Task objective: Print the following entries without any change.

Information shown:

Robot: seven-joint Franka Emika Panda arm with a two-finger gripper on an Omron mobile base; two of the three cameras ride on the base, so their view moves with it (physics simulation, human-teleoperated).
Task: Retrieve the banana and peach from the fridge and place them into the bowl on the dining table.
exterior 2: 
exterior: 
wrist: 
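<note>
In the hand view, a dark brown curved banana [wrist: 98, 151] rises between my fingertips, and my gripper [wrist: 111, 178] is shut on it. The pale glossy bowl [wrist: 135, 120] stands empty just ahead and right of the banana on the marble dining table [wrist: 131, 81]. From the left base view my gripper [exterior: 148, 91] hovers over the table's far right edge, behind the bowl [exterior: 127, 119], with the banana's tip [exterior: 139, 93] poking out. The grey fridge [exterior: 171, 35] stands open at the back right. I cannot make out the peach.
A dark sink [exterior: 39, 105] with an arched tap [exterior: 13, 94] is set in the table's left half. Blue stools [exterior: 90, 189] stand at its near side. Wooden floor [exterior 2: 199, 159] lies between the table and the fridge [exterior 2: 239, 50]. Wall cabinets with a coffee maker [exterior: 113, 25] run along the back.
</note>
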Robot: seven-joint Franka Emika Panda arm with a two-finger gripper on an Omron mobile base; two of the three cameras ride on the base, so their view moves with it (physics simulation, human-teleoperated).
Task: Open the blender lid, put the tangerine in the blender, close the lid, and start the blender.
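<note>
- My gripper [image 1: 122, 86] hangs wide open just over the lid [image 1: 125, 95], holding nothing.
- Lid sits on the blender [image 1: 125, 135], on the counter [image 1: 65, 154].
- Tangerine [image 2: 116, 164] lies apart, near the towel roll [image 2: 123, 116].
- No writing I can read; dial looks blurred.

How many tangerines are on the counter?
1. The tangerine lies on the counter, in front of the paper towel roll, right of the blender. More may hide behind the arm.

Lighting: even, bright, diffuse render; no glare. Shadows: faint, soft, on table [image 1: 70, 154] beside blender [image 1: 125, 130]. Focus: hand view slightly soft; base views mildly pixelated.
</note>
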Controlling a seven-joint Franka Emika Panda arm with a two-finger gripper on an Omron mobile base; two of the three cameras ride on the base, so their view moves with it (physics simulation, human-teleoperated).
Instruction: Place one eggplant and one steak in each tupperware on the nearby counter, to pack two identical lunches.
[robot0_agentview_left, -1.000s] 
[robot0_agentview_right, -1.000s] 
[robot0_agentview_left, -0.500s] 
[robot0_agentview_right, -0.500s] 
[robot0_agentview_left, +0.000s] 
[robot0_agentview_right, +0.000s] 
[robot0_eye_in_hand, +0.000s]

Solution below:
Robot: seven-joint Franka Emika Panda arm with a two-finger gripper on an Omron mobile base; two of the three cameras ride on the base, so their view moves with it (physics simulation, human-teleoperated).
Task: Retrieve the banana and peach from the fridge and place them into the bowl on the dining table.
exterior 2: 
exterior: 
wrist: 
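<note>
In the hand view, a dark brown curved banana [wrist: 98, 151] rises between my fingertips, and my gripper [wrist: 111, 178] is shut on it. The pale glossy bowl [wrist: 135, 120] stands empty just ahead and right of the banana on the marble dining table [wrist: 131, 81]. From the left base view my gripper [exterior: 148, 91] hovers over the table's far right edge, behind the bowl [exterior: 127, 119], with the banana's tip [exterior: 139, 93] poking out. The grey fridge [exterior: 171, 35] stands open at the back right. I cannot make out the peach.
A dark sink [exterior: 39, 105] with an arched tap [exterior: 13, 94] is set in the table's left half. Blue stools [exterior: 90, 189] stand at its near side. Wooden floor [exterior 2: 199, 159] lies between the table and the fridge [exterior 2: 239, 50]. Wall cabinets with a coffee maker [exterior: 113, 25] run along the back.
</note>
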Robot: seven-joint Franka Emika Panda arm with a two-finger gripper on an Omron mobile base; two of the three cameras ride on the base, so their view moves with it (physics simulation, human-teleoperated).
Task: Open the blender lid, put the tangerine in the blender, close the lid, and start the blender.
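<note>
- My gripper [image 1: 122, 86] hangs wide open just over the lid [image 1: 125, 95], holding nothing.
- Lid sits on the blender [image 1: 125, 135], on the counter [image 1: 65, 154].
- Tangerine [image 2: 116, 164] lies apart, near the towel roll [image 2: 123, 116].
- No writing I can read; dial looks blurred.

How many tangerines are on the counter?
1. The tangerine lies on the counter, in front of the paper towel roll, right of the blender. More may hide behind the arm.

Lighting: even, bright, diffuse render; no glare. Shadows: faint, soft, on table [image 1: 70, 154] beside blender [image 1: 125, 130]. Focus: hand view slightly soft; base views mildly pixelated.
</note>
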Controlling a seven-joint Franka Emika Panda arm with a two-finger gripper on an Omron mobile base; two of the three cameras ride on the base, so their view moves with it (physics simulation, human-teleoperated).
Instruction: Place one eggplant and one steak in each tupperware on the nearby counter, to pack two identical lunches.
[robot0_agentview_left, -1.000s] 
[robot0_agentview_right, -1.000s] 
[robot0_agentview_left, -0.500s] 
[robot0_agentview_right, -0.500s] 
[robot0_agentview_left, +0.000s] 
[robot0_agentview_right, +0.000s] 
[robot0_eye_in_hand, +0.000s]

The exercise requires no additional content.